Terraferma
La storia di un'isola siciliana, di pescatori, quasi intatta. Appena lambita dal turismo, che pure comincia a modificare comportamenti e mentalità degli isolani. E al tempo stesso investita dagli arrivi dei clandestini, e dalla regola nuova del respingimento: la negazione stessa della cultura del mare, che obbliga al soccorso. Una famiglia di pescatori con al centro un vecchio di grande autorità, una giovane donna che non vuole rinunciare a vivere una vita migliore e un ragazzo che, nella confusione, cerca la sua strada morale. Tutti messi di fronte a una decisione da prendere, che segnerà la loro vita.
In “Nuovomondo” era un transatlantico, eravamo all'inizio del ventesimo secolo e gli immigrati erano italiani. In “Terraferma”si
viaggia in gommone, i passeggeri hanno i volti scuri dell'Africa e
parliamo di oggi e domani, di viaggi della speranza che continuano senza
interruzioni possibili né oggi né in un prossimo futuro. Emanuele Crialese unisce due dei temi principali delle sue passate pellicole (“ Respiro” e, per l'appunto, “Nuovomondo”), la vita su un'isola vista da un isolano e l'emigrazione, per firmare uno splendido film fatto di acqua, sabbia, solidarietà e incertezze nel futuro.
Partire o non partire?

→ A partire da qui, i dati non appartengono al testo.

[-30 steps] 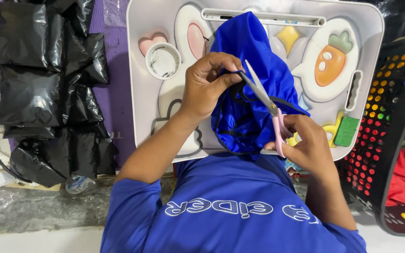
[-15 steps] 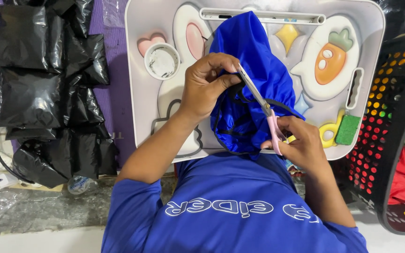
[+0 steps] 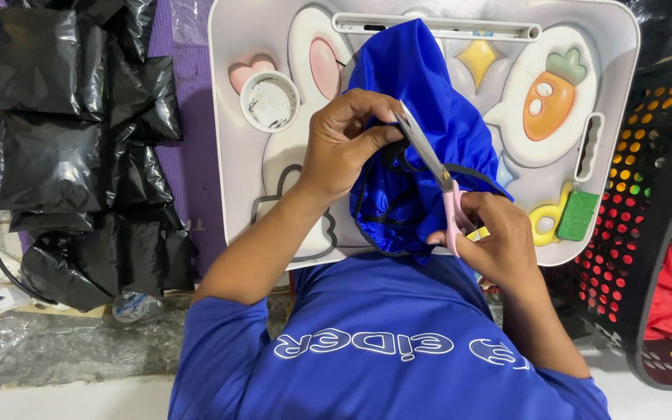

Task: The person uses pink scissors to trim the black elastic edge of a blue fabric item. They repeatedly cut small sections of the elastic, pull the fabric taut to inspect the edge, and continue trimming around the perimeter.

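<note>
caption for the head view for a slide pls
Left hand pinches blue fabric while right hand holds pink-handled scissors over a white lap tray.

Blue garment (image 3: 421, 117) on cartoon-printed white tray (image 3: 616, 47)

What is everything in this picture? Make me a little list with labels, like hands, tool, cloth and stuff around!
left hand: pinching the blue cloth next to the blades
right hand: gripping the pink handles of the scissors
scissors: blades point up and left, against the cloth
blue cloth: bunched up, with black trim, lying on the tray
tray: white, with bunny and carrot pictures
left side: pile of black plastic bags
right side: black basket with holes
</note>
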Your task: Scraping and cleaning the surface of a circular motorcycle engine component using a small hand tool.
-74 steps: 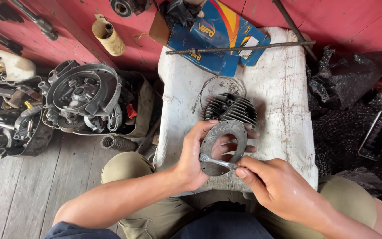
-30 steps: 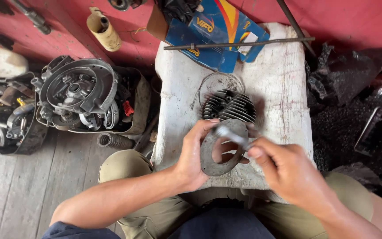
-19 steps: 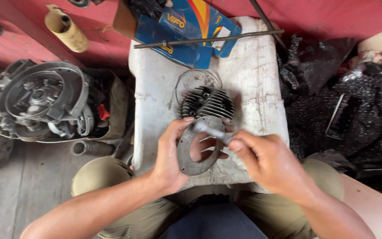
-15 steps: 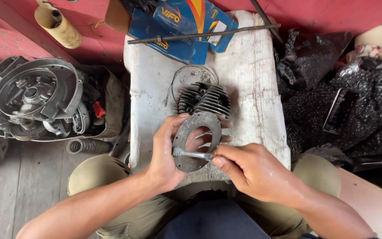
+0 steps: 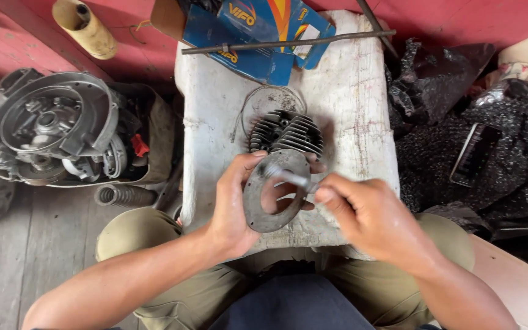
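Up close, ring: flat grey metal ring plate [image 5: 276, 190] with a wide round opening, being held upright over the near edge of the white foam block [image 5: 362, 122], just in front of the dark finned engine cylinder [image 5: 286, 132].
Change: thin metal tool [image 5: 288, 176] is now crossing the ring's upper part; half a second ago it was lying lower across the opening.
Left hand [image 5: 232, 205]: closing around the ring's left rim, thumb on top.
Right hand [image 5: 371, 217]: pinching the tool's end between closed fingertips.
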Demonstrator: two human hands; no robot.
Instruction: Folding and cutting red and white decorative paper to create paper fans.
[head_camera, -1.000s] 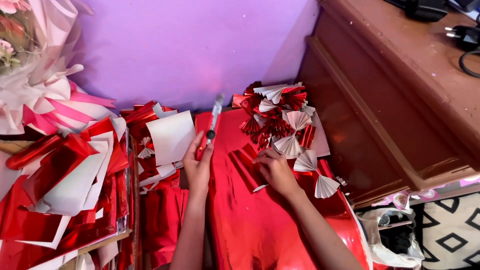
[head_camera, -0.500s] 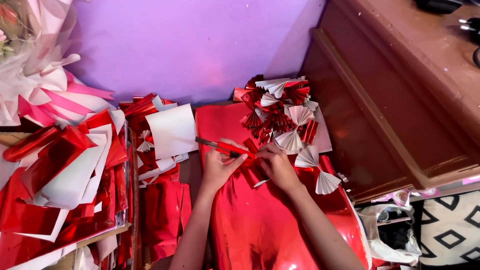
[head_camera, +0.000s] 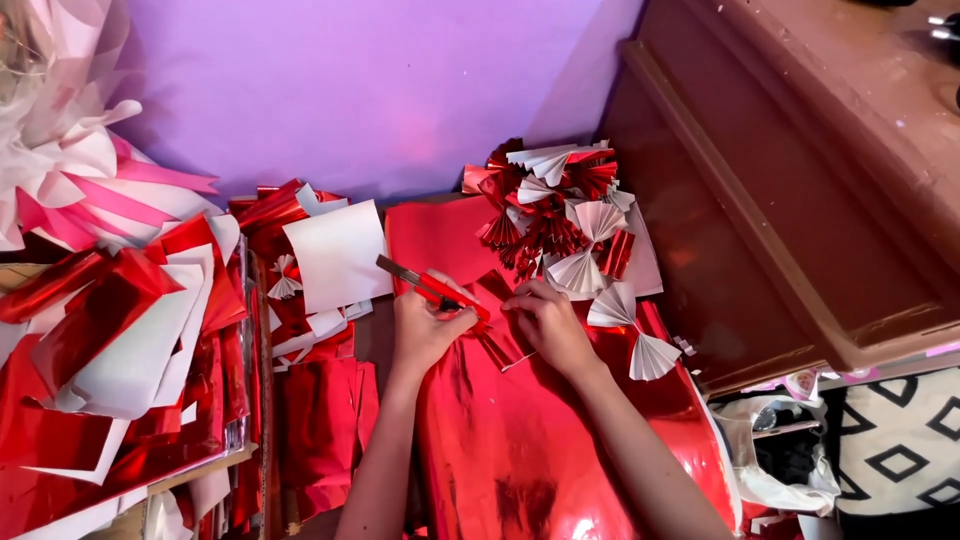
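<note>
Where the 2 hands meet at scene centre, 1 red utility knife (head_camera: 432, 289) lies gripped in the left hand (head_camera: 425, 330), fingers curled round its handle, the metal blade end pointing far-left toward a white square sheet (head_camera: 340, 255). Right hand (head_camera: 548, 325): fingers drawn together, pinching and pressing a fold of the red foil sheet (head_camera: 520, 440) just right of the knife. Foil sheet: glossy, thin, spread from the hands toward the near edge; judged light, slippery, easily creased or torn, best held flat with fingertips close beside the cut line. Knife: judged light and rigid, sharp at the tip, to be taken by the red handle only. Far right of the hands, 1 heap of pleated fans (head_camera: 565, 215), red and white, touching one another; judged fragile, crushable. Left: stacked foil offcuts (head_camera: 110, 340). Right: brown wooden cabinet (head_camera: 800, 200). Far: purple wall (head_camera: 350, 90).
</note>
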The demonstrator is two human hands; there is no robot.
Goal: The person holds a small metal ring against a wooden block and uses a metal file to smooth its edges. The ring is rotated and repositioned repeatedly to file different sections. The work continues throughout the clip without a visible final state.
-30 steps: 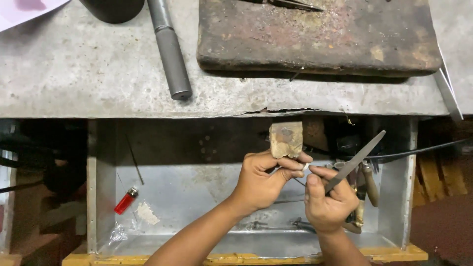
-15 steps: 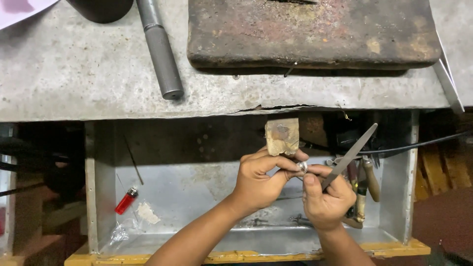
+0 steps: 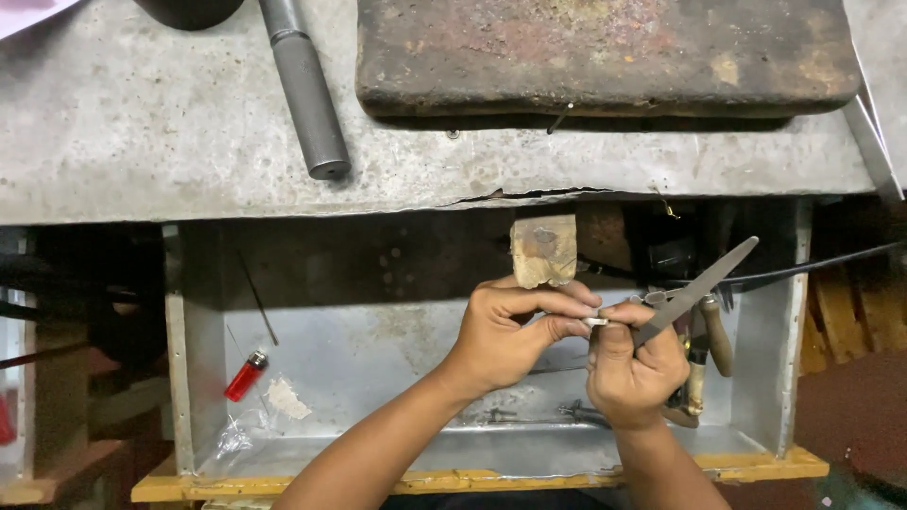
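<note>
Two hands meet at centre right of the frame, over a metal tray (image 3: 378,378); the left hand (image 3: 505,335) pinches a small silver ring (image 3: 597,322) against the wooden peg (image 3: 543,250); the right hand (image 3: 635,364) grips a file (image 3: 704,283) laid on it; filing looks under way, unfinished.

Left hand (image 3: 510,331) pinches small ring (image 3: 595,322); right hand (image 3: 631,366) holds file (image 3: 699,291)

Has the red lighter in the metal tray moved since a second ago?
No. The red lighter lies in the same spot near the left wall of the metal tray, beside the same white scrap; only the camera shifted slightly.
</note>
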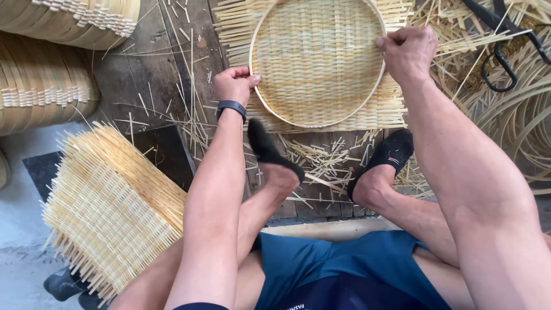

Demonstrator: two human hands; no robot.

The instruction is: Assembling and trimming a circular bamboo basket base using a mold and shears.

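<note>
Blue shorts (344, 270) and bare legs fill the head view's near edge. Beyond the black-shod feet, a round woven bamboo tray (317, 60) lies on the dark wooden floor (143, 80). Left hand (234, 85) pinches its left rim; right hand (407, 53) clamps its right rim. Black shears (505, 40) lie at the far right.
</note>
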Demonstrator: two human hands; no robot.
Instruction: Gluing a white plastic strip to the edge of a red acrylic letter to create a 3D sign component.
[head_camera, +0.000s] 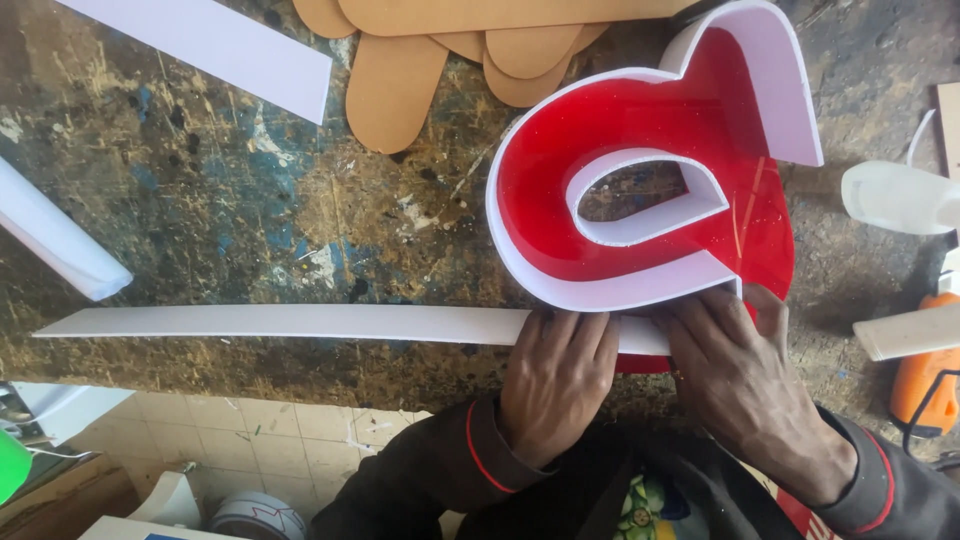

Se c'è chi pensa di lasciare l'isola, la sua
povertà (se non nei due mesi esitivi grazie al turismo), la tradizione
della pesca e un intero mondo di luoghi e cultura che, purtroppo, non
danno da mangiare, c'è chi in quel pezzettino di terra pensa di aver
trovato il primo passo verso una soluzione ai problemi della vita, cioè
vivere in un Paese più ricco.
La disperazione è biunivoca, ma non c'è miseria economica che tenga, né
possibilità di non rispettare la morale della “legge del mare”: quando
c'è bisogno di aiutare chi sta peggio di noi, non ci si può girare
dall'altra parte per evitare di correre dei rischi. Quello di Emanuele Crialese è un film denso tanto nei contenuti, quanto nella forma.
L'estate di “formazione” del suo protagonista è solo un pretesto
narrativo per dare un inizio e una fine ad una serie di eventi che si
ripetono circolarmente e periodicamente in tante zone del mondo, Italia
come Spagna o altre nazioni ancora. Ciò che è prettamente italiano è il
modo di approcciarsi agli altri, quella generosità che spesso si
maschera dietro la diffidenza, ma di cui non possiamo fare a meno. Non c'è polemica strettamente politica nella sceneggiatura scritta da Crialese,
si parla di uomini, sentimenti, ricatti morali a cui non si può non
ubbidire perché anche se è vero che ci si sente costretti ad avere certi
comportamenti, in fondo si pensa che sia anche la cosa più giusta da
fare.
Le luci si accendono improvvisamente sul mare così come un mappamondo di
notte balla sopra le teste di questo eterogeneo gruppo di rifugiati -
chi dalla Libia, chi dalla propria casa - ora stretti tutti in un garage
a pensare a come sarà il futuro, a quale nuova “terraferma”
bisognerà ambire per vivere e non solo sopravvivere. E seppure
qualche passaggio si riveli un pochino semplicistico ed oltremodo
ideologico, come la clandestina che ripete la parola “mangiare” o i
carabinieri con la mascherina sul bagnasciuga, la forza di questa
pellicola è così intensa che su questi difetti si può passare
tranquillamente sopra. La poesia per immagini di Crialese
commuove e diverte, racconta la storia di un adolescente e racconta la
storia di tutti noi, anche di chi vive in città. Anche lui,
quando accende il televisore e gli viene mostrato l'ennesimo sbarco,
affronta i filmati con una propria opinione, di condanna o di
comprensione che sia. Non ha potere diretto sull'evento, non può
decidere se respingerli o accoglierli, ma sa bene che incontrerà quegli
stessi stranieri sull'autobus, quelle storie saranno proprio lì accanto a
lui. Se si sentiranno o meno nuovi italiani, dipenderà prima di tutto
dal mondo in cui li guarderà negli occhi.